> Exercise
Check every line of the material below for the string "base", and return the ones that have it.

> Source information
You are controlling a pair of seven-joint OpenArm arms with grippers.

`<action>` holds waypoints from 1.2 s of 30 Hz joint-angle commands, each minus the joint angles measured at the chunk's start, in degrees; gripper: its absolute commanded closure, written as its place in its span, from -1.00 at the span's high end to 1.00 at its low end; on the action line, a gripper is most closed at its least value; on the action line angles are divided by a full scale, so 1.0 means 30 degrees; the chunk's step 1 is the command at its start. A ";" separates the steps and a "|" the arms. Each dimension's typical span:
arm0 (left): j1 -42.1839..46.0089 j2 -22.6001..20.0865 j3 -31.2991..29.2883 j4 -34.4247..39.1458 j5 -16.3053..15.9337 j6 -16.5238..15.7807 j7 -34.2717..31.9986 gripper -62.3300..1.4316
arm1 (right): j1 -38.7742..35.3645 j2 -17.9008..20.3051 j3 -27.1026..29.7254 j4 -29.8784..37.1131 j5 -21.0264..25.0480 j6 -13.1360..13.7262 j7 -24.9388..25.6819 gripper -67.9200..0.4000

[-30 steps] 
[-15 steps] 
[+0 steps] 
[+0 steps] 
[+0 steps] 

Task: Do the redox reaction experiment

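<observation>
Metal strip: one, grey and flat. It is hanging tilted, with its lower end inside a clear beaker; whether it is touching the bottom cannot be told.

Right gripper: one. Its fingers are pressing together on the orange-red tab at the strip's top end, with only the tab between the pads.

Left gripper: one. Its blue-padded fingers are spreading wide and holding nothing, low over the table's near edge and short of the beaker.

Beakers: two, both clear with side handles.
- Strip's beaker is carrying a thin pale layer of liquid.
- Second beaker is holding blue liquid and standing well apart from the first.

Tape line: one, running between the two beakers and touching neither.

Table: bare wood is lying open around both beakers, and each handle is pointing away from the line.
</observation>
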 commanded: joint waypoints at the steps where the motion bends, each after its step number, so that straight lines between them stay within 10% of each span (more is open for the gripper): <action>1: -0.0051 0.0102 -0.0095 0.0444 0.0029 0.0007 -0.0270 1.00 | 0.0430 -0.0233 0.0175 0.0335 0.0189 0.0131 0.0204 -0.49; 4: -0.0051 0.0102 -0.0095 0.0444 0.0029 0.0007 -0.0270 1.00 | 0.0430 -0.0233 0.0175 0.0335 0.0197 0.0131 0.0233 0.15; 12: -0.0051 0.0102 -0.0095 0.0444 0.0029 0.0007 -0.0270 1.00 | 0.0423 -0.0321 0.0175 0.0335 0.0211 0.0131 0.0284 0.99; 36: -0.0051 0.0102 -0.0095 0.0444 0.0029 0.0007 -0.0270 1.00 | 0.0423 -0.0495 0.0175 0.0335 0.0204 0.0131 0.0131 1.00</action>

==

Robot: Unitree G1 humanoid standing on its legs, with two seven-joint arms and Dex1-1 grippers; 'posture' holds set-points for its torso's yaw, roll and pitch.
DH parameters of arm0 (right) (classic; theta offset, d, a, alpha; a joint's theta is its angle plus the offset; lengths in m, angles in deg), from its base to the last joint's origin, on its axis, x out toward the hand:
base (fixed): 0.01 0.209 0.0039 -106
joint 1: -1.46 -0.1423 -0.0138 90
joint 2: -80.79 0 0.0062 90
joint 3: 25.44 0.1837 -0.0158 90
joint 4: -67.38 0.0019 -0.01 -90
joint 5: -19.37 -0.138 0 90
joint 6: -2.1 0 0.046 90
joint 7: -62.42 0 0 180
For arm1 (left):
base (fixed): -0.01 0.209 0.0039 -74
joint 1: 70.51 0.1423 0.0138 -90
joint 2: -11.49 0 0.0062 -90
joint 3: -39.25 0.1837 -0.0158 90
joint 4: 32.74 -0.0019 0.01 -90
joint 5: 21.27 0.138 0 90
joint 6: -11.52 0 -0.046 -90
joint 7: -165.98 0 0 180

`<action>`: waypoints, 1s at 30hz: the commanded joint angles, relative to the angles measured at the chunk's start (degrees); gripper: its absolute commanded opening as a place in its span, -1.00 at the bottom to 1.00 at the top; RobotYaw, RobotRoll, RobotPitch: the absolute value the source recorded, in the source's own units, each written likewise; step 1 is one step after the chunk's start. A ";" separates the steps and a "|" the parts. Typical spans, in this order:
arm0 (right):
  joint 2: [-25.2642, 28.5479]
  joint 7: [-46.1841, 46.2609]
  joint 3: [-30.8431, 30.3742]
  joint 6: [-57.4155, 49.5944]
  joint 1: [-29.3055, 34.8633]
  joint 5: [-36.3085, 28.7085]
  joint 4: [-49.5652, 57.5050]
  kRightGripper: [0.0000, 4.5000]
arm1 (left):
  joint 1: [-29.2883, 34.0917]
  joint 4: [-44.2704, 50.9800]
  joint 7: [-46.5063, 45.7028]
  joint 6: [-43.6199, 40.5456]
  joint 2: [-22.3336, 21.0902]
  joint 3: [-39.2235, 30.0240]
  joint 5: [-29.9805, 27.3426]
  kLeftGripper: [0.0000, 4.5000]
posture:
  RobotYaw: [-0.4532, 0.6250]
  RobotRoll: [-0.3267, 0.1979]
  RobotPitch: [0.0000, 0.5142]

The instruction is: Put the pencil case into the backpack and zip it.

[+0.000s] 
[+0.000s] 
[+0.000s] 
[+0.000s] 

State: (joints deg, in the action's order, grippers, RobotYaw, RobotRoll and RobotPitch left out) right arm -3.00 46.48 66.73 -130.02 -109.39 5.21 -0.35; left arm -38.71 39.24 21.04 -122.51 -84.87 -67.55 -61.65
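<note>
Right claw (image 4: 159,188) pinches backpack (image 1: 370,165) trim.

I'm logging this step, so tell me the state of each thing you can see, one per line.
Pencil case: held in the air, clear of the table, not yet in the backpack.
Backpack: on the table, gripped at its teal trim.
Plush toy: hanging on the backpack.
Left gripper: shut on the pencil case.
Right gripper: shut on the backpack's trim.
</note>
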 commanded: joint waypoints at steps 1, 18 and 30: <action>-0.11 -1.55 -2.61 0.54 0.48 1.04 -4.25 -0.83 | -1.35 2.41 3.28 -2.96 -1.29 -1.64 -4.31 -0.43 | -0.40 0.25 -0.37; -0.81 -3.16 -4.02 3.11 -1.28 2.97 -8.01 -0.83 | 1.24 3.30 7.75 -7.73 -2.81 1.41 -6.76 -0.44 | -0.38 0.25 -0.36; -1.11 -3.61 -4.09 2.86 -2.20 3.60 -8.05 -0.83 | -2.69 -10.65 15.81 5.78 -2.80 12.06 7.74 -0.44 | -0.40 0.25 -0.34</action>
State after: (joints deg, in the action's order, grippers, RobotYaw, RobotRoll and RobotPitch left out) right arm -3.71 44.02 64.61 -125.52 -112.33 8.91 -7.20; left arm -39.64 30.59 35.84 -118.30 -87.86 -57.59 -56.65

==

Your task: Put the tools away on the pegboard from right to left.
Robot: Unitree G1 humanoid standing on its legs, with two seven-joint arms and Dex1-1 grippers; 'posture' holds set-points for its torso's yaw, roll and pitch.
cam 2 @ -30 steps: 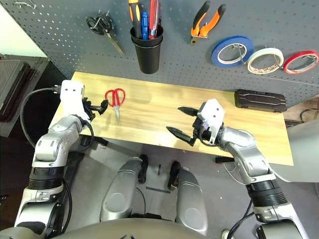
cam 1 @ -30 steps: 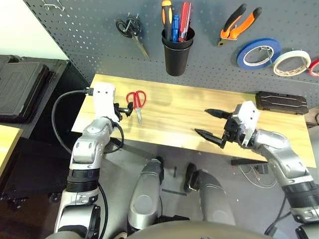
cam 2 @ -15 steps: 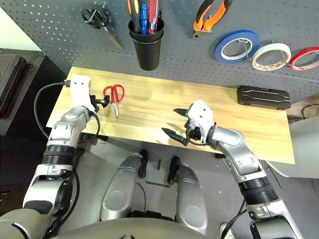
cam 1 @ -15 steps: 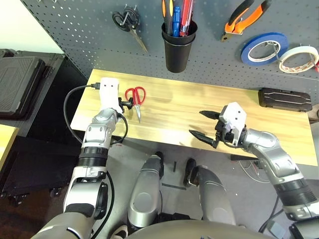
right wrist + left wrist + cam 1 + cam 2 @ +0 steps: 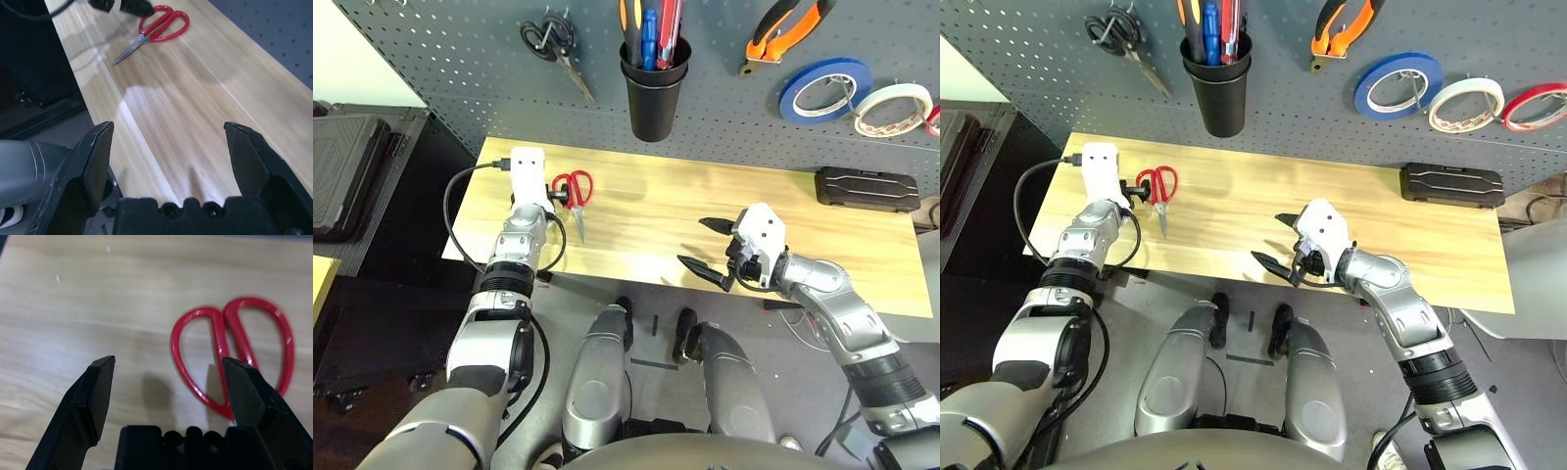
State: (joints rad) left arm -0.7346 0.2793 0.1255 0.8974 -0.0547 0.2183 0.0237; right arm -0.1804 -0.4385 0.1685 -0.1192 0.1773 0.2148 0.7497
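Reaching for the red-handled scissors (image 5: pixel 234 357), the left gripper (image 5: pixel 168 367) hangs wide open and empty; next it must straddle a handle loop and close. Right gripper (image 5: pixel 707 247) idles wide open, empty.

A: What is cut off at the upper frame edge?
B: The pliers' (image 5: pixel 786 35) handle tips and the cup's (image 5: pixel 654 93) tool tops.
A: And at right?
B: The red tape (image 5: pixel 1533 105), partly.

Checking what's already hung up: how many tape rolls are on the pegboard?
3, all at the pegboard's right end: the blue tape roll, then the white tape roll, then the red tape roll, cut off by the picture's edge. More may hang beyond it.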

> Solution to the exercise
DH parameters of arm0 (right) (classic; theta offset, d, a, alpha; a joint's theta is its angle plus the offset; lengths in m, angles in deg), from its base to the last joint's origin, on its axis, x out toward the hand:
base (fixed): 0.01 0.209 0.0039 -106
base (fixed): -0.01 0.209 0.0039 -74

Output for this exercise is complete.